Сынок ему всегда вспоминался маленьким. Как тот на первой их съёмной квартире осторожненько по стеночке ходил, как в окошко кулачком стучал, провожая папу на работу, как от медсестры со шприцем прятался в шифоньере и оттуда верещал жалобным голоском: «Малат усол, тётенька. Погулять!», как обкакался на столе на важные папины бумаги…
Рауф дивился способности головы неожиданно доставать и выбрасывать наверх откуда‐то из неясных глубин клочки, казалось бы, давно уже омертвевших дней. И тогда колючка, обрызганная дождём, вспыхивала жёваным цветком, который, расправляя оборки, заполнял весь мозг. Рауф вдруг унюхал влажную от слюнок рубашечку сына, почувствовал его любопытные пальчики у себя во рту, услышал «гр‐р‐р» из алого беззубого рта и даже руки развёл, чтобы обнять сына. Такая любовь в нём забушевала!
…А ночью Рауф плакал. Всё во сне было правдоподобно. Обнимашки, сопельки… Не удержался и посреди ночи принялся писать письмо сыну на старый казанский адрес. Через месяц пришёл ответ. Из Москвы! Оказалось, сын женился на москвичке, и Рауф давно уже стал дедушкой. Письмо ему переправила бывшая жена Мадина. Она жила в Казани с дочерью от второго брака.

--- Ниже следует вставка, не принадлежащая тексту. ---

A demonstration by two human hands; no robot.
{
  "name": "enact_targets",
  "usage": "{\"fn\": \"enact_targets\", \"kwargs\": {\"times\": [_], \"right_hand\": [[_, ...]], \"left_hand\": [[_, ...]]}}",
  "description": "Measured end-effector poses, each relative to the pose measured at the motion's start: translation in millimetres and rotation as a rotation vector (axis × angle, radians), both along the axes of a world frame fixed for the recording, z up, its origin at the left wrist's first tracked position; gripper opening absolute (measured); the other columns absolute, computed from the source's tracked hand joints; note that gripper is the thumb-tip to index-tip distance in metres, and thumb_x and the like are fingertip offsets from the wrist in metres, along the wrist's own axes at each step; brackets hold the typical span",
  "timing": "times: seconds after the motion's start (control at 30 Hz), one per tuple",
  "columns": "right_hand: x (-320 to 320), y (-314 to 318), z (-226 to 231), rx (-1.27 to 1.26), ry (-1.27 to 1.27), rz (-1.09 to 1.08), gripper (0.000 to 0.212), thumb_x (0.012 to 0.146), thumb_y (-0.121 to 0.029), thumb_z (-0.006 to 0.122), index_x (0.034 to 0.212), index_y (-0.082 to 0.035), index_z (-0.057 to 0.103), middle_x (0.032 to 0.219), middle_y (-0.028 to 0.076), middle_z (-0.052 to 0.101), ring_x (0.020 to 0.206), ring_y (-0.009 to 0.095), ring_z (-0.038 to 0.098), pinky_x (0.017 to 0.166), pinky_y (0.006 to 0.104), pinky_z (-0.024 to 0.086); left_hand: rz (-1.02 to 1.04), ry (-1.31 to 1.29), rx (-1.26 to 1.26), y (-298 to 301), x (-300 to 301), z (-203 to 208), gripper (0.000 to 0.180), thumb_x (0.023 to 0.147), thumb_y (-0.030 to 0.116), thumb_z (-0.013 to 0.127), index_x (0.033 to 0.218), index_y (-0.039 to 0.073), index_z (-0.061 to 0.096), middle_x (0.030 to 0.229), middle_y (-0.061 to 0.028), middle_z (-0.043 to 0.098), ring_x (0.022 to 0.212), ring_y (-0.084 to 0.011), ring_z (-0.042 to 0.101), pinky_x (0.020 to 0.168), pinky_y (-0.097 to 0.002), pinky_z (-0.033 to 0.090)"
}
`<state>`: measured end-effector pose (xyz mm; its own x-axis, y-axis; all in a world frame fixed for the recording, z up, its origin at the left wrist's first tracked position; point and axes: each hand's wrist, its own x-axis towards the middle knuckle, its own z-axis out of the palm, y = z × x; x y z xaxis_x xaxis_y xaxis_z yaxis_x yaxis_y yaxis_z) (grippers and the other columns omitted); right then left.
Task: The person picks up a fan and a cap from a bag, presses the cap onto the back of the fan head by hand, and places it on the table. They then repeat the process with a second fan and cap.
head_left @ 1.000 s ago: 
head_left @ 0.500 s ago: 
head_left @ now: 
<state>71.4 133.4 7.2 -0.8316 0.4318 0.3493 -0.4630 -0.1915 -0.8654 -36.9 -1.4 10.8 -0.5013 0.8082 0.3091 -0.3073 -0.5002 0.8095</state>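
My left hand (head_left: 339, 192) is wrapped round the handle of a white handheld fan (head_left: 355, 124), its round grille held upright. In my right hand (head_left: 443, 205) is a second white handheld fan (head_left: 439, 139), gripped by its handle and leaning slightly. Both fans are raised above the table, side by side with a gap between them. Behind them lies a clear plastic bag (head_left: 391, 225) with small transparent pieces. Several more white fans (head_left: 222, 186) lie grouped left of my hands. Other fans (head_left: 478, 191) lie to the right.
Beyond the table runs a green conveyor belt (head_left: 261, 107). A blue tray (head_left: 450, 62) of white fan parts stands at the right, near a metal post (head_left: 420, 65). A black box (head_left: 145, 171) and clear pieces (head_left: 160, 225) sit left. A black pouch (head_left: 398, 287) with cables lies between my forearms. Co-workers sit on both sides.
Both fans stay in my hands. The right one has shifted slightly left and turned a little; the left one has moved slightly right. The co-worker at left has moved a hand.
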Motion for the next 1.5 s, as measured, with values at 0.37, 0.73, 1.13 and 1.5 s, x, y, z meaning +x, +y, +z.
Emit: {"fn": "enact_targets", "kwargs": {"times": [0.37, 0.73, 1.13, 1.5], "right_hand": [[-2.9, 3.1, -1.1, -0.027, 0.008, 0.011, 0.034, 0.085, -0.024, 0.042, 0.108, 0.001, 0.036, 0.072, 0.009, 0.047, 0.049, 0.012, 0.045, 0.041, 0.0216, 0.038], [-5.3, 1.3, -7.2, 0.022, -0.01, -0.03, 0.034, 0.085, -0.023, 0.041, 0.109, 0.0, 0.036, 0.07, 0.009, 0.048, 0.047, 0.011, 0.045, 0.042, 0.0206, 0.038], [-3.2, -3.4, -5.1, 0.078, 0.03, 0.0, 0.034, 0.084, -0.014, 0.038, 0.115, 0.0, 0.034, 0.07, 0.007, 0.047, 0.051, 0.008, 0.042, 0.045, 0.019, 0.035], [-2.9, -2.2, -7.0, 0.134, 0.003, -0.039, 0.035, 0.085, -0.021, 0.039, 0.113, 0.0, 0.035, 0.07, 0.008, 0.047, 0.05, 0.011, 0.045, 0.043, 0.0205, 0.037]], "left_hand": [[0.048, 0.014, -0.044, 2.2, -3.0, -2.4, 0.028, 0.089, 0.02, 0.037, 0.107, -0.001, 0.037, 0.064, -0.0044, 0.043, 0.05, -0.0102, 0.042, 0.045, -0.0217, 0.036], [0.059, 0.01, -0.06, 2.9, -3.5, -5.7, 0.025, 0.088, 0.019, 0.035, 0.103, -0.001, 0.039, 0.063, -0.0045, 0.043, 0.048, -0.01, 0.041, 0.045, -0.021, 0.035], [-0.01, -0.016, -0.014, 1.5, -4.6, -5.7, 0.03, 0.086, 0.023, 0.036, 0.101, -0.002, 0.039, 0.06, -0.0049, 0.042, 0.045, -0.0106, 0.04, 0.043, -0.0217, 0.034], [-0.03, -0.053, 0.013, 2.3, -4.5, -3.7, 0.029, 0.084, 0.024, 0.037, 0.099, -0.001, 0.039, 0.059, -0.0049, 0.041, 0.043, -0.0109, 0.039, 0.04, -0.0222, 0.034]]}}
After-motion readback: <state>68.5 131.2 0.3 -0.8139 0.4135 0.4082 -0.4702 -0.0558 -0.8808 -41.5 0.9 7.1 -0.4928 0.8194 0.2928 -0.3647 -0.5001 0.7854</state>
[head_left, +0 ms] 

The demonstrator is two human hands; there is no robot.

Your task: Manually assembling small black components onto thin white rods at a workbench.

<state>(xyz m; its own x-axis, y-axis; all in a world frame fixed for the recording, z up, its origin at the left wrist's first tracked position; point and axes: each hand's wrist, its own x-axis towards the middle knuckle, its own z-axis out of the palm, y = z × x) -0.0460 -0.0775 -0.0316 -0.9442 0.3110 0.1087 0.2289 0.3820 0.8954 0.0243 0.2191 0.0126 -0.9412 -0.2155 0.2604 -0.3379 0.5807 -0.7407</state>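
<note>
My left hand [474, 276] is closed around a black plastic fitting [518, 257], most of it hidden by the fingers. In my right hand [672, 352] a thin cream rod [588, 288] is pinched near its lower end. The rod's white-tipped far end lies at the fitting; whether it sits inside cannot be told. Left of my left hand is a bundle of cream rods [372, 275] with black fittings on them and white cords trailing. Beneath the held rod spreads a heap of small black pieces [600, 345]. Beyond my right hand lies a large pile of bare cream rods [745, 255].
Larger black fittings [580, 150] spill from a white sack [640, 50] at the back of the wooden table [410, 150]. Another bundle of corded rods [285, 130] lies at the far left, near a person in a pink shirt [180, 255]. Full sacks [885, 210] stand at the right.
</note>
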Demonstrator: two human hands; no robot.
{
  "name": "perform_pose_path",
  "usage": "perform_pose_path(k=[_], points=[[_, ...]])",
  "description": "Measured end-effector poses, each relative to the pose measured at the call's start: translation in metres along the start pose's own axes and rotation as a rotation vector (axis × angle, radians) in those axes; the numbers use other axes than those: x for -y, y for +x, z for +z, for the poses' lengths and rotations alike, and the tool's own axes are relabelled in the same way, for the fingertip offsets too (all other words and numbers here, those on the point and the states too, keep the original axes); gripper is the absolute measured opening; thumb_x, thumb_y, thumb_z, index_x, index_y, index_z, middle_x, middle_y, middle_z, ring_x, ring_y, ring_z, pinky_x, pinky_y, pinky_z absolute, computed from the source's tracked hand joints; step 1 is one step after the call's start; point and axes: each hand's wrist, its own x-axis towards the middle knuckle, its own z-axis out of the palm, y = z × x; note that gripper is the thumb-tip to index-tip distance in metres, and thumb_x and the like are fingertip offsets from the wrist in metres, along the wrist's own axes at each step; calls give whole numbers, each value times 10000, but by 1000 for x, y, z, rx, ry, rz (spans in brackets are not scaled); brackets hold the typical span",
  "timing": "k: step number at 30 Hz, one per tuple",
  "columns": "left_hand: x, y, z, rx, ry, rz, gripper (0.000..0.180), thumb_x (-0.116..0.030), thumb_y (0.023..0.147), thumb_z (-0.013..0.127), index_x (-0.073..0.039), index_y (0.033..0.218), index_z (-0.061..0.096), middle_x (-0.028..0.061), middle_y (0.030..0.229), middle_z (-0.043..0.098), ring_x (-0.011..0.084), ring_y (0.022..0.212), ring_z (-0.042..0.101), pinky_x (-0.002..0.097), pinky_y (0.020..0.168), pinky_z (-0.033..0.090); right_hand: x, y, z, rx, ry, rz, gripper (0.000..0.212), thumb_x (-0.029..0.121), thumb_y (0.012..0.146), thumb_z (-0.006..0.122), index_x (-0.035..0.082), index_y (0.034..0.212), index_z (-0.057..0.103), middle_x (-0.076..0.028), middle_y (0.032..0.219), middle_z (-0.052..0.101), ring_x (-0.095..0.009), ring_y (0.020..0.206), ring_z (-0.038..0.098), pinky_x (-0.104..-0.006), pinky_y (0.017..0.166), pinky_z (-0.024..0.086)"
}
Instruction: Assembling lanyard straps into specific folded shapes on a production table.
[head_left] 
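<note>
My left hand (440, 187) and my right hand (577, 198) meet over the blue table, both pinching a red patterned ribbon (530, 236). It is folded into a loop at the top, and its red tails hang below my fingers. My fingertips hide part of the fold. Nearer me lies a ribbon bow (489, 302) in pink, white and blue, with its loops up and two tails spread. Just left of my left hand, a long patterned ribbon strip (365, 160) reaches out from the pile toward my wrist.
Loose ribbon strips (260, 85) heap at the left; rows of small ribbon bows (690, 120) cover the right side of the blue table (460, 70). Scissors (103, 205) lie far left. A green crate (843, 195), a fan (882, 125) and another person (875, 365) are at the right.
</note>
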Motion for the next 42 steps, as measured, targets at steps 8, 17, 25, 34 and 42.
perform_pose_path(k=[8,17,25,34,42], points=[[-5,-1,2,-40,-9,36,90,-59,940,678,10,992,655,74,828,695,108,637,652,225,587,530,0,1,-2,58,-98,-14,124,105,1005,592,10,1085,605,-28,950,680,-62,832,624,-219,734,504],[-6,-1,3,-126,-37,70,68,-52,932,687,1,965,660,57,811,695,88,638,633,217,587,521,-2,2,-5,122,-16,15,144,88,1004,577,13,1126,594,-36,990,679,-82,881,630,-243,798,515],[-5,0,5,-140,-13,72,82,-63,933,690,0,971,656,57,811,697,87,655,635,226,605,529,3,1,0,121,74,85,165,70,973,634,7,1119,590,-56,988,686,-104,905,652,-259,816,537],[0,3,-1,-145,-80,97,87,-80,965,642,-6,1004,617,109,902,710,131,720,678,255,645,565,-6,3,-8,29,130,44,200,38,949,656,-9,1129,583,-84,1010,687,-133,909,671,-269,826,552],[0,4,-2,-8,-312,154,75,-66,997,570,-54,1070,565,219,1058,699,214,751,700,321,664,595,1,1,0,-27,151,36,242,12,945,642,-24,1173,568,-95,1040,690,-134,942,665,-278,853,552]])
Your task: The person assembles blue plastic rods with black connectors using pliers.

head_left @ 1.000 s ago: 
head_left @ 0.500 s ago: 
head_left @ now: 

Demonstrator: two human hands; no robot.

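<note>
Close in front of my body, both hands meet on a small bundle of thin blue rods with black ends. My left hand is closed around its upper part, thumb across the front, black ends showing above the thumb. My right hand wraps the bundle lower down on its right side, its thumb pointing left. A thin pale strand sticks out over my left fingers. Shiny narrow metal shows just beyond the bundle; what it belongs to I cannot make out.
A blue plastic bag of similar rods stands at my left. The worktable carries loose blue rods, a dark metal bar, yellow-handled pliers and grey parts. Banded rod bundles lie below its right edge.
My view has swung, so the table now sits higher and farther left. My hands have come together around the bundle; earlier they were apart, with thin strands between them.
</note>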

Договорились, что когда сын в июне приедет к матери, то заедет к отцу – внучку показать. Рауф даже начертил ему схему, где продаются билеты в речпорту до деревни Улиткино, нарисовал Волгу и пароходик на ней – как он будет красиво плыть, огибая острова. А на палубе он изобразил двух человечков. Старался, конечно, для внучки.
…Поставил стол в саду в тени под старыми вишнями, бросил красный ковёр на сорную траву. Этот ковёр Маша берегла – ругалась, когда по нему ходили. Порхать заставляла! С книжки снял сбережения. С большим трудом в свином царстве раздобыл барашка. Агроном‐татарин выручил – заказал за триста кэмэ за тысячу рэ пять кэгэ своим родственникам. Деликатесов всяких Рауфу доставил спецрейсом знакомый капитан по фамилии Черномор на плавмагазине: икорки красной, крабов консервированных, буженины, сервелата, пахучих сыров… – всего того, чего в местный сельмаг не завозили. И самое главное, вискарь ирландский привёз – прямоугольную пятилитровую бутыль. Черномор вцепился в неё, накрыл кудряшками бороды и отдавать не хотел. Тельняшкой рваной театрально обтирал, целовал, причмокивая. Рауф сжалился, свернул башку ирландцу. Отлил полкружки. Липкое облачко заморского алкоголя повисло над ними, пока его не спихнул с палубы волжский бриз.